**Work to complete:** Go through the listing below from its first line and repeat each line exactly, ending at the line containing "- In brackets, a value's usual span" and including it.

+++++

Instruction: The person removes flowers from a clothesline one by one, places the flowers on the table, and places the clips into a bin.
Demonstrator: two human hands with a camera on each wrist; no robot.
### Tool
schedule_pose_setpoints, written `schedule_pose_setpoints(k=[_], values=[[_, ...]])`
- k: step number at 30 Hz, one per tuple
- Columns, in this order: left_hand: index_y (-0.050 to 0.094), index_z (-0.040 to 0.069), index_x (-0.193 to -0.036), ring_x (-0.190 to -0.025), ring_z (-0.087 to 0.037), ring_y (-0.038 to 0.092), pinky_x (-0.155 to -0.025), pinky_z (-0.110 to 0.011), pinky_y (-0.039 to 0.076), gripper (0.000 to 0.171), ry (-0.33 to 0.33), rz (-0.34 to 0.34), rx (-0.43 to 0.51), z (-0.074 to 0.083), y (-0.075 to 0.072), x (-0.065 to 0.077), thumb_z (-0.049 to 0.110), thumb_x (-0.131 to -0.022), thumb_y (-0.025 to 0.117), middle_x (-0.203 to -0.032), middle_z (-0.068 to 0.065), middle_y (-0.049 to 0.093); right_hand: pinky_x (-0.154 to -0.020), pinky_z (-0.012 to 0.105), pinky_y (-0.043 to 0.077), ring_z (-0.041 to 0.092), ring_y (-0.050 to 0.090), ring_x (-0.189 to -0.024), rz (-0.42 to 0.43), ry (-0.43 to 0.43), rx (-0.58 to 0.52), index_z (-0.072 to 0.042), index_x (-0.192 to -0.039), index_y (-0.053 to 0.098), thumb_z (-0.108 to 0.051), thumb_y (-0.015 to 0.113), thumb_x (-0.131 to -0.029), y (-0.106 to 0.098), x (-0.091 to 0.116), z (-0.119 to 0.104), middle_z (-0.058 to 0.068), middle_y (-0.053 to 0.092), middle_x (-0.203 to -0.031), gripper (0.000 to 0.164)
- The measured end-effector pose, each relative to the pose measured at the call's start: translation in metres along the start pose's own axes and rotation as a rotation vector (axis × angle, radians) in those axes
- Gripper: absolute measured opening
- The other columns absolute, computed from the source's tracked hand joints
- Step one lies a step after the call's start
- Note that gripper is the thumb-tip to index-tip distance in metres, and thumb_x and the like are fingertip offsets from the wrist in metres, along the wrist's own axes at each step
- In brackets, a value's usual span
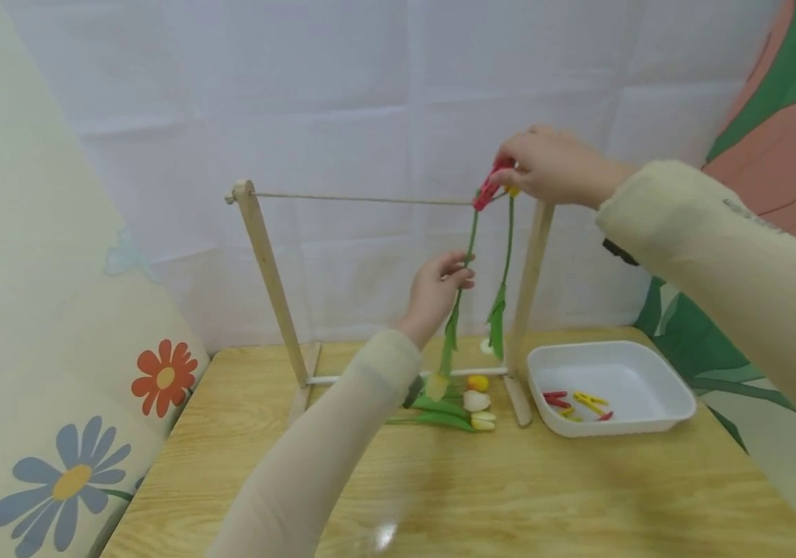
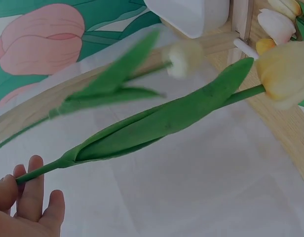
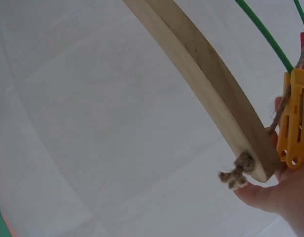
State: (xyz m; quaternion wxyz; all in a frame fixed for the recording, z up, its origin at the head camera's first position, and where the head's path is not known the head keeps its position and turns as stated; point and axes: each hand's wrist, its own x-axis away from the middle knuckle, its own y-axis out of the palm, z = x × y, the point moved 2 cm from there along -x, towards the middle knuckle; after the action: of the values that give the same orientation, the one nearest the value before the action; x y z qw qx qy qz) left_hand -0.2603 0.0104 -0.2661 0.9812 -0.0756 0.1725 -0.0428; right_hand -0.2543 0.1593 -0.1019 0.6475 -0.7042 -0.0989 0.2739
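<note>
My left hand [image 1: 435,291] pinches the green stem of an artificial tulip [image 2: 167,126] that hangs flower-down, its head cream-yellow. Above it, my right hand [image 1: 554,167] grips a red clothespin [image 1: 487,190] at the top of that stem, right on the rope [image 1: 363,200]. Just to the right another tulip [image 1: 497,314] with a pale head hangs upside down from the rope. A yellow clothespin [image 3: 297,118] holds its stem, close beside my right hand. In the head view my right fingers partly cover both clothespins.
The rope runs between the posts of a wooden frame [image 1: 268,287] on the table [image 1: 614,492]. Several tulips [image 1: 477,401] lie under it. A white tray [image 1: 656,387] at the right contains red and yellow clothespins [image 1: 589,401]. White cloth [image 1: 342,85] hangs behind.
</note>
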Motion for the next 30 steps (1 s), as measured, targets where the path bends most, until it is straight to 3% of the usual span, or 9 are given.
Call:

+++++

**Solution for this exercise:**
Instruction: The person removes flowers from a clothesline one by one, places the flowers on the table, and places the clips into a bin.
Demonstrator: two human hands with a camera on each wrist; no robot.
### Tool
schedule_pose_setpoints, written `schedule_pose_setpoints(k=[_], values=[[_, ...]])`
- k: step number at 30 Hz, one per tuple
- Columns, in this order: left_hand: index_y (-0.050 to 0.094), index_z (-0.040 to 0.069), index_x (-0.193 to -0.036), ring_x (-0.190 to -0.025), ring_z (-0.087 to 0.037), ring_y (-0.038 to 0.092), pinky_x (-0.155 to -0.025), pinky_z (-0.110 to 0.011), pinky_y (-0.039 to 0.076), gripper (0.000 to 0.171), ry (-0.33 to 0.33), rz (-0.34 to 0.34), rx (-0.43 to 0.51), z (-0.074 to 0.083), y (-0.075 to 0.072), x (-0.065 to 0.077), thumb_z (-0.049 to 0.110), thumb_x (-0.131 to -0.022), thumb_y (-0.025 to 0.117), middle_x (-0.203 to -0.032), middle_z (-0.068 to 0.065), middle_y (-0.049 to 0.093); right_hand: pinky_x (-0.154 to -0.020), pinky_z (-0.012 to 0.105), pinky_y (-0.043 to 0.077), ring_z (-0.041 to 0.092), ring_y (-0.050 to 0.090), ring_x (-0.189 to -0.024), rz (-0.42 to 0.43), ry (-0.43 to 0.43), rx (-0.58 to 0.52), index_z (-0.072 to 0.042), index_x (-0.192 to -0.039), index_y (-0.053 to 0.098), thumb_z (-0.108 to 0.051), thumb_y (-0.015 to 0.113), thumb_x (-0.131 to -0.029), y (-0.106 to 0.098), x (-0.091 to 0.116), z (-0.119 to 0.104), middle_z (-0.058 to 0.068), middle_y (-0.053 to 0.092), middle_x (-0.203 to -0.031), gripper (0.000 to 0.164)
- The measured end-effector pose, each relative to the pose measured at the call's start: translation in metres along the start pose's own axes and rotation as a rotation vector (axis × angle, radians) in those axes
- Gripper: absolute measured opening
- The other columns absolute, computed from the source's tracked hand joints
- Step one lies a step after the call's start
- Note that gripper is the thumb-tip to index-tip distance in metres, and thumb_x and the like are fingertip offsets from the wrist in metres, along the wrist's own axes at each step
- In brackets, a value's usual span

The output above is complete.